Cloud Cost Management Software Generates Optimization Recommendations. Is that Enough? 

Most cloud optimization software helps teams understand opportunities for optimization. They collect, centralize and present data:

  • Across accounts and organizations
  • From multiple data sources like native tools, including Amazon Cost and Usage Report, Amazon CloudWatch or third parties 
  • From a single customizable pane of glass for various stakeholders

These solutions centralize reporting so that stakeholders have a more comprehensive, accurate view of the environment and potential inefficiencies. 

Recommendations-Based Software Challenges

It’s Still a Manual Process

The problem is that although engineering teams are being given directives on optimization, they still have to vet the recommendation and physically do the optimization work

Engineers have to validate the recommendation based on software and other requirements, which could involve coordination between various teams. And once a decision has been made, the change is usually implemented manually. 

Limited Savings Potential 

Most solutions recommend one discount instrument as part of their optimization recommendation. 

Without a strategic mix of discount instruments or flexibility to accommodate usage as it scales up and down or scales horizontally, companies will end up with suboptimal savings outcomes. 

Risk and Savings Loss

The instruments that offer the best cloud discounts also require a one-year or three-year commitment. Even with the data assist from software, internal and external factors make it challenging to predict usage patterns over one-year or three-year terms. 

As a result, engineering teams may unintentionally under or over-commit, both of which result in suboptimal savings.

Neither DIY Method Solves the Internal Coordination “Problem” 
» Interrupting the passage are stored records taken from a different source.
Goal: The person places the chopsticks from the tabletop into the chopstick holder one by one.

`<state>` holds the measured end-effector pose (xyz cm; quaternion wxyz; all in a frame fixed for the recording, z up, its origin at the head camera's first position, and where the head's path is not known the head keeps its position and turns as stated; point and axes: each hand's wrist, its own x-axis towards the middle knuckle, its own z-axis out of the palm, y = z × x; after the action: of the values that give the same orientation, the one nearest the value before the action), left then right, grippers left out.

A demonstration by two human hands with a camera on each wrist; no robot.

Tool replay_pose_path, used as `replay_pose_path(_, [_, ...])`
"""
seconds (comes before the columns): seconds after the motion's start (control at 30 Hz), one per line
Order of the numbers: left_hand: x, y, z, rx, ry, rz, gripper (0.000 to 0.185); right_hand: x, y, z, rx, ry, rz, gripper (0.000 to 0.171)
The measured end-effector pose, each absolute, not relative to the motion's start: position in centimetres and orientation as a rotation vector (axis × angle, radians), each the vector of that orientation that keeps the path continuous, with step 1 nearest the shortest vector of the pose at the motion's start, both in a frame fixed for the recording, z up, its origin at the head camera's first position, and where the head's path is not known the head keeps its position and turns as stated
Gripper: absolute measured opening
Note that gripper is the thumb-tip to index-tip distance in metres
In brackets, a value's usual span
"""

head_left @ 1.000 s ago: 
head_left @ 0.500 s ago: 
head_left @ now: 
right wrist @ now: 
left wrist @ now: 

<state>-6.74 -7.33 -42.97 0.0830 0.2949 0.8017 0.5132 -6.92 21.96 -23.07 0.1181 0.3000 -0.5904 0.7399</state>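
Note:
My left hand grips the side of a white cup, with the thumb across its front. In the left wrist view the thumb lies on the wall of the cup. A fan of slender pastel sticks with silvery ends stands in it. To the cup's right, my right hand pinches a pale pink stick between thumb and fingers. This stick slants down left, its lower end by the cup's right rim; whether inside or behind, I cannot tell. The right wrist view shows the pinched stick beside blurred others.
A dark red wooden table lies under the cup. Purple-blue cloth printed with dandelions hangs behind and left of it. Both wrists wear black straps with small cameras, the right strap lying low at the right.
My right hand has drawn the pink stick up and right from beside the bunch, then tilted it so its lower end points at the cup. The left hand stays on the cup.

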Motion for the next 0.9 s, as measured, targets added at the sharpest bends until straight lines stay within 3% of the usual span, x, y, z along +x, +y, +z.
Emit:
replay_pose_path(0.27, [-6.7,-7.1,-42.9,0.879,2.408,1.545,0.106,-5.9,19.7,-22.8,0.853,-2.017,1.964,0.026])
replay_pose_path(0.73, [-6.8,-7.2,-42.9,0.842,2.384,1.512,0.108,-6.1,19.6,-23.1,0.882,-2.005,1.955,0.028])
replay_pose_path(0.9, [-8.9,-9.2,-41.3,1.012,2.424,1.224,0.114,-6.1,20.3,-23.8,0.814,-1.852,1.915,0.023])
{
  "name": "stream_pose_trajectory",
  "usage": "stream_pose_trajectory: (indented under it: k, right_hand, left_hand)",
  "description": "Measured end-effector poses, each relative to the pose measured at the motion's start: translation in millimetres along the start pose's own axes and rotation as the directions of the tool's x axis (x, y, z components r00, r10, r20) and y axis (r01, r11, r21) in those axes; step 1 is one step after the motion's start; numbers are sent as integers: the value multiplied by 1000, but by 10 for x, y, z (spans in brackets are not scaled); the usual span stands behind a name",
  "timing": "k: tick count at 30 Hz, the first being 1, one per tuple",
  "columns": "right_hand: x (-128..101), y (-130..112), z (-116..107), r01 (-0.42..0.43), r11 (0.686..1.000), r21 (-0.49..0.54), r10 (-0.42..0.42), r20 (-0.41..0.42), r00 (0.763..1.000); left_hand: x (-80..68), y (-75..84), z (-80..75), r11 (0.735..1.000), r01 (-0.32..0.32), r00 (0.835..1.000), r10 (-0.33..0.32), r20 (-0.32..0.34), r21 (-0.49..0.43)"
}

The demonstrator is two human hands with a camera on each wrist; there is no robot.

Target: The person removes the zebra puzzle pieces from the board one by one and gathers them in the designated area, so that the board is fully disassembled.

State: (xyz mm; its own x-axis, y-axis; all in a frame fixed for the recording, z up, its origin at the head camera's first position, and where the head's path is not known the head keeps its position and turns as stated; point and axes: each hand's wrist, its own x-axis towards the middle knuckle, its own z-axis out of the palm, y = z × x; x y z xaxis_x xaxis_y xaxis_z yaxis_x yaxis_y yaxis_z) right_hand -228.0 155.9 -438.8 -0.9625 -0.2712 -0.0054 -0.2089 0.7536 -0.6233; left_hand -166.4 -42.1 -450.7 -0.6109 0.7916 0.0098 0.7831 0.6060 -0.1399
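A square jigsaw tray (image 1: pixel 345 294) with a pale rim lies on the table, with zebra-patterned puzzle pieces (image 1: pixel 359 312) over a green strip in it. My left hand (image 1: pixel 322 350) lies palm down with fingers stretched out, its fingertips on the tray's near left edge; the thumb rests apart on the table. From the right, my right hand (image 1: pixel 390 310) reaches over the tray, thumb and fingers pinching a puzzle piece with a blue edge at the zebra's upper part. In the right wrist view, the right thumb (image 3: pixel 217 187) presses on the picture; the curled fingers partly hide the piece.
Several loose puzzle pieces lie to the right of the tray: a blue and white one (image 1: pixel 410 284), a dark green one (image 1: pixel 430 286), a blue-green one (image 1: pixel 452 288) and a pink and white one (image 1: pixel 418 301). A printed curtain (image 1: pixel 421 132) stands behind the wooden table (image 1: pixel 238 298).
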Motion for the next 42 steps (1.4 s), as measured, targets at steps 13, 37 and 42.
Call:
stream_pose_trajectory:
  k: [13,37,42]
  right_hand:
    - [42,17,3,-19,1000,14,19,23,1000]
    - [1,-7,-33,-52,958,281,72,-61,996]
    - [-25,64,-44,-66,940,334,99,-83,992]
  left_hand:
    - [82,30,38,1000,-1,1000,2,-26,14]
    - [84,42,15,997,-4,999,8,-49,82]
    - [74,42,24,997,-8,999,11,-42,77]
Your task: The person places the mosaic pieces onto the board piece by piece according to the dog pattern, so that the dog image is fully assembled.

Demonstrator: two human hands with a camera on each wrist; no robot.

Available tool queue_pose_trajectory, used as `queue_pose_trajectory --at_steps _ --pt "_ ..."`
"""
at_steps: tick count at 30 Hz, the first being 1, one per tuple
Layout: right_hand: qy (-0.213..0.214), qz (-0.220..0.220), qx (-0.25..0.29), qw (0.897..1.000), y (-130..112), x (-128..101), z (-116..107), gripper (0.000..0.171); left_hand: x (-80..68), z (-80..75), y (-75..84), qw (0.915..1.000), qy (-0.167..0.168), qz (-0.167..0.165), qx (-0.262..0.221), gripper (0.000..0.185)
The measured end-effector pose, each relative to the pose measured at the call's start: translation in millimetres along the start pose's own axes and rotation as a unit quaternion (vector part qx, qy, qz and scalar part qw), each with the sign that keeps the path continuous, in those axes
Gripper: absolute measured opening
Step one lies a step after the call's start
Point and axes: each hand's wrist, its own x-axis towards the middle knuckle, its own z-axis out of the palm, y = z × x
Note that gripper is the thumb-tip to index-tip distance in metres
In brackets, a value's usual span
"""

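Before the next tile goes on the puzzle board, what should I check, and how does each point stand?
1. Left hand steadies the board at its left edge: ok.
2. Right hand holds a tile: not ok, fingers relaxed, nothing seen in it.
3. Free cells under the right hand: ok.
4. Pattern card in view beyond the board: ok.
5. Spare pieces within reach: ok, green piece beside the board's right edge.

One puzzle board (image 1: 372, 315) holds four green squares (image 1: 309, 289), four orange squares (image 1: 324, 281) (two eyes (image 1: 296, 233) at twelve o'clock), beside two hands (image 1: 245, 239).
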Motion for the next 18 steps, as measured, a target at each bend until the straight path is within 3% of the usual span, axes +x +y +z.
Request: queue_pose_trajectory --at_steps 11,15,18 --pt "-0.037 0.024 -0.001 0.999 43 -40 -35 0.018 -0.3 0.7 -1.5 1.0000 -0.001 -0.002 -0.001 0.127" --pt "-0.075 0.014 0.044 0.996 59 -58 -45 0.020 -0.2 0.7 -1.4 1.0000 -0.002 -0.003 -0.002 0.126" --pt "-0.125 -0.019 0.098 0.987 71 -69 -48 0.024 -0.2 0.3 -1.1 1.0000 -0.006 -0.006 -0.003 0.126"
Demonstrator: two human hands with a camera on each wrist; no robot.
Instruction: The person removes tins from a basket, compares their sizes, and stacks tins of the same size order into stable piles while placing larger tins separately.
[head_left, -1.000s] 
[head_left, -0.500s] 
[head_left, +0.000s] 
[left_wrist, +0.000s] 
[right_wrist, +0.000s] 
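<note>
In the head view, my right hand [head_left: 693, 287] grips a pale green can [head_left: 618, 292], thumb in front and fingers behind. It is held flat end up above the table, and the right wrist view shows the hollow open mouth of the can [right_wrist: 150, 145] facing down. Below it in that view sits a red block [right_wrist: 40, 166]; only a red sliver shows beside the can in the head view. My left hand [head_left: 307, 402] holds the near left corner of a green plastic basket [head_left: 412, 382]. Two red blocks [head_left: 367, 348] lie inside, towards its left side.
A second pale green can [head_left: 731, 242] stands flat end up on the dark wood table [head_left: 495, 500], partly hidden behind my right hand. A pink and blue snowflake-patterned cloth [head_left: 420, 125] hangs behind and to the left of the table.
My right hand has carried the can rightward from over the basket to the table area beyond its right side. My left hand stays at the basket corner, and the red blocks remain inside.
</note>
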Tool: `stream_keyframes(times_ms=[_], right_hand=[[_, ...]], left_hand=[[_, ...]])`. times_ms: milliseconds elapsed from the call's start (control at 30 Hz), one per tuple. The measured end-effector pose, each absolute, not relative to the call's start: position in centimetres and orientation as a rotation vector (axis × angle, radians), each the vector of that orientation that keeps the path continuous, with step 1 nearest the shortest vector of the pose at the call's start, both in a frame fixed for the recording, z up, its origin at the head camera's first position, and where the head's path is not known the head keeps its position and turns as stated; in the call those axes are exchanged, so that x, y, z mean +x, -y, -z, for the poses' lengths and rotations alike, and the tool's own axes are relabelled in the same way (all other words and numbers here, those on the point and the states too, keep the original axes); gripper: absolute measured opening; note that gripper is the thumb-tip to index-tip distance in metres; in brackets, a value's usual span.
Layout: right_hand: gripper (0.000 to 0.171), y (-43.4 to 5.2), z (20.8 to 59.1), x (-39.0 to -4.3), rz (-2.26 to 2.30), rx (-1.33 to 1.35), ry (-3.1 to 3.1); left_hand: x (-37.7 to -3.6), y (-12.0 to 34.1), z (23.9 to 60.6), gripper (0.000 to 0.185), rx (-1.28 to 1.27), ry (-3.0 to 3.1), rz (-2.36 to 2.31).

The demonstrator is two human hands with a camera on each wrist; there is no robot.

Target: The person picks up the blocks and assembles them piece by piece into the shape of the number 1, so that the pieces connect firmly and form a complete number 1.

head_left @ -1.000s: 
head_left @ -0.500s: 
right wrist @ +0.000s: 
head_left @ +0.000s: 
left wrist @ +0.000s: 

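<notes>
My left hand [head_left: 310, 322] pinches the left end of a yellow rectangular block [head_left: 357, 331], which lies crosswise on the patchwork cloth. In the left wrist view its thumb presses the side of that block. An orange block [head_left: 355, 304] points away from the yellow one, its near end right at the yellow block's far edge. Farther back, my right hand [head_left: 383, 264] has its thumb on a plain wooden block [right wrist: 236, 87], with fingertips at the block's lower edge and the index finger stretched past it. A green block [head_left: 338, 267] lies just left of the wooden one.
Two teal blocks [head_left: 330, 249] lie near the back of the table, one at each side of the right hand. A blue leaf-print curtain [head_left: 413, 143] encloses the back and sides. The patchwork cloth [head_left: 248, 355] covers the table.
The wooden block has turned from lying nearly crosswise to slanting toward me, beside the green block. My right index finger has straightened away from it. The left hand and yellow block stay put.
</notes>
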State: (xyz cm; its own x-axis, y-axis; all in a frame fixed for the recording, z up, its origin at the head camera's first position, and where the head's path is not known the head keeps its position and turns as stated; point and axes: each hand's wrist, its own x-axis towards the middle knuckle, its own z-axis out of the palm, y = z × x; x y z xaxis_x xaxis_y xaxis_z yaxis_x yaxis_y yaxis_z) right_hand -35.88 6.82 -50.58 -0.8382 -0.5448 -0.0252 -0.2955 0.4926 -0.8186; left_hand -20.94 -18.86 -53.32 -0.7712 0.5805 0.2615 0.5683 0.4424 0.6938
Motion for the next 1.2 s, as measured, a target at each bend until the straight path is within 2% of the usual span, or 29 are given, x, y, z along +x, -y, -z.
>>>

Operating successfully—and cost-effectively—in the cloud involves ongoing communication, education and coordination between engineers (who manage resources) and the budget holder (who may serve in IT, finance or FinOps). 

This is the case whether teams are using manual DIY methods or recommendation software. The coordination looks like this: 

  • The budget holder sees an optimization recommendation
  • The engineer validates if it is viable 
  • If the recommendation involves resources, the engineer takes action to optimize 
  • If the recommendation involves cloud rates, the budget holder or FinOps team takes action to optimize  

Both DIY methods involve a lot of back-and-forth exchanges and manual effort to perform the optimization. 

It’s possible to consolidate steps in this process (eliminating the back-and-forth) and shift the conversations from tactical to strategic with autonomous rate optimization. 

FinOps teams, in particular, thrive with autonomous rate optimization. Because the financial aspect of cloud operations is being managed using sophisticated algorithms, cloud savings are actively realized in a hands-free manner. 

With costs under control, engineers can focus on innovation and resource optimization as it fits into their project schedule. 

FinOps teams, too, are freed up to address other top FinOps challenges and plans related to FinOps maturity. 

Rate Optimization Provides Faster Cloud Savings Than DIY 

In seeking DIY methods of cloud cost optimization, companies may lay some groundwork in understanding cloud costs, but they aren’t likely to find impactful savings. This is largely because there is still manual work associated with both approaches and resource optimization is the focus. 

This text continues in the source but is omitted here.